Supremum and Infimum: Denote B={|x-y|;x∈A and y∈A}....

[pisrationalhahaha]

Let A be a non-empty bounded set of $\displaystyle \mathbb{R}$. Denote B={|x-y|;$\displaystyle x\in A$ and $\displaystyle y\in A$}.
Prove that Sup B = Sup A - Inf A.

I tried to solve it but didn't know what to do

I said that if A is a bounded set then $\displaystyle A\subset \left [InfA,SupA\right ]$
$\displaystyle \Rightarrow x,y \in \left [ InfA,SupA \right ]$
so we have $\displaystyle InfA\leqslant x\leqslant SupA$ and $\displaystyle InfA\leqslant y\leqslant SupA$


Am I going right ? If yes how would I continue ?

 

[tkhunny]

Just hints:

1) Does it matter or help that Sup and Inf are actually members of the sets?
2) I don't see any subtraction in your demonstration, so far. What's up with that?

 

[pisrationalhahaha]

Just hints:

1) Does it matter or help that Sup and Inf are actually members of the sets?
2) I don't see any subtraction in your demonstration, so far. What's up with that?

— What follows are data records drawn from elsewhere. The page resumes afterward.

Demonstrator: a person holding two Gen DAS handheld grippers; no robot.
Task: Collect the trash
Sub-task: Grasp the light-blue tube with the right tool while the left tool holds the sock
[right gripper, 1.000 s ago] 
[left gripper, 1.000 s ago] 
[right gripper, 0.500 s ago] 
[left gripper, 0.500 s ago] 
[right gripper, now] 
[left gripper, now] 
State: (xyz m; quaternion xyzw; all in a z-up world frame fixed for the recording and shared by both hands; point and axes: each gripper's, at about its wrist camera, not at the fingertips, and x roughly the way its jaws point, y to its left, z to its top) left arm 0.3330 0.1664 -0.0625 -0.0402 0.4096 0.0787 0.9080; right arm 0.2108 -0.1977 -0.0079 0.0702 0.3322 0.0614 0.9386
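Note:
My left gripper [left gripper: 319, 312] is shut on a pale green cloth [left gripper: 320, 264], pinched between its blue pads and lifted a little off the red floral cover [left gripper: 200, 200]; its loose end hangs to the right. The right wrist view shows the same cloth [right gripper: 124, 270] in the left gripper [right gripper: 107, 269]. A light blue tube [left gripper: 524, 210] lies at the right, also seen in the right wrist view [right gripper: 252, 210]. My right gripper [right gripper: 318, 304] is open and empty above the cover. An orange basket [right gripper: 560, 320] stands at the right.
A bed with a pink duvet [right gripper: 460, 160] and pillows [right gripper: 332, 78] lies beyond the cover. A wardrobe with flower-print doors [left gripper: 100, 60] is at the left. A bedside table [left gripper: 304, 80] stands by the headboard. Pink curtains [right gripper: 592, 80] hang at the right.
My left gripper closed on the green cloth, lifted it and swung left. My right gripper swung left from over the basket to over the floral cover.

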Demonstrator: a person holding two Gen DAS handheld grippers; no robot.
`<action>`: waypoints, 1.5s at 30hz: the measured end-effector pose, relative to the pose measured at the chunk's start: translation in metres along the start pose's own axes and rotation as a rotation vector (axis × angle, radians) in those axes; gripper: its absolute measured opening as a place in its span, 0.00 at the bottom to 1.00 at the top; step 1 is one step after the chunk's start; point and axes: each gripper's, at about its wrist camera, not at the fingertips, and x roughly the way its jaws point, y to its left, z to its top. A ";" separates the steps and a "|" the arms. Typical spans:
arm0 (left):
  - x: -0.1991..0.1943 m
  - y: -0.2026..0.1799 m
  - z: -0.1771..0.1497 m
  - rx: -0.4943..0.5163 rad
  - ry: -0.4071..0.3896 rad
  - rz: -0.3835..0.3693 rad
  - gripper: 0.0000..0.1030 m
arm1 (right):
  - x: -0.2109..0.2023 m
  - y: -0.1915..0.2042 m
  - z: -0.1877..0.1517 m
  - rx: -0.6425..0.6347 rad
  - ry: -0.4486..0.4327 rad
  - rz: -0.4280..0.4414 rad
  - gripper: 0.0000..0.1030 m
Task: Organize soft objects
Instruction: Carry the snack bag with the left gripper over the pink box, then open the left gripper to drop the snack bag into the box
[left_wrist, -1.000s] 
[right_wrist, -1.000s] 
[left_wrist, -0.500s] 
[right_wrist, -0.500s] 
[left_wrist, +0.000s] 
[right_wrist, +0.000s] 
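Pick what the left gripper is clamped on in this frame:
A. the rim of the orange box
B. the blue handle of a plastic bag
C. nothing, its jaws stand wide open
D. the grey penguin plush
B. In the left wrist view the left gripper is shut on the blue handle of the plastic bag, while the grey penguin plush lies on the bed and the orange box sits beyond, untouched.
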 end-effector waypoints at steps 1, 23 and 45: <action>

What do you mean by subtraction ?

 

[tkhunny]

|x-y|

 

[pisrationalhahaha]

|x-y|

OK I understood
But there is the absolute value
-sup A≤-y≤-inf A
So we get
x-y≤sup A - inf A , this implies sup(x-y)=sup A - inf A
Then what?

 

[tkhunny]

|x-y| is just distance. You will lose no generality if you assume x > y. Obviously, if x = y, we have a minimum, but we're not looking for that.

Rephrasing, how far apart can x and y be?

 

[pisrationalhahaha]

|x-y| is just distance. You will lose no generality if you assume x > y. Obviously, if x = y, we have a minimum, but we're not looking for that.

Rephrasing, how far apart can x and y be?

Okay
I understood everything
Thank you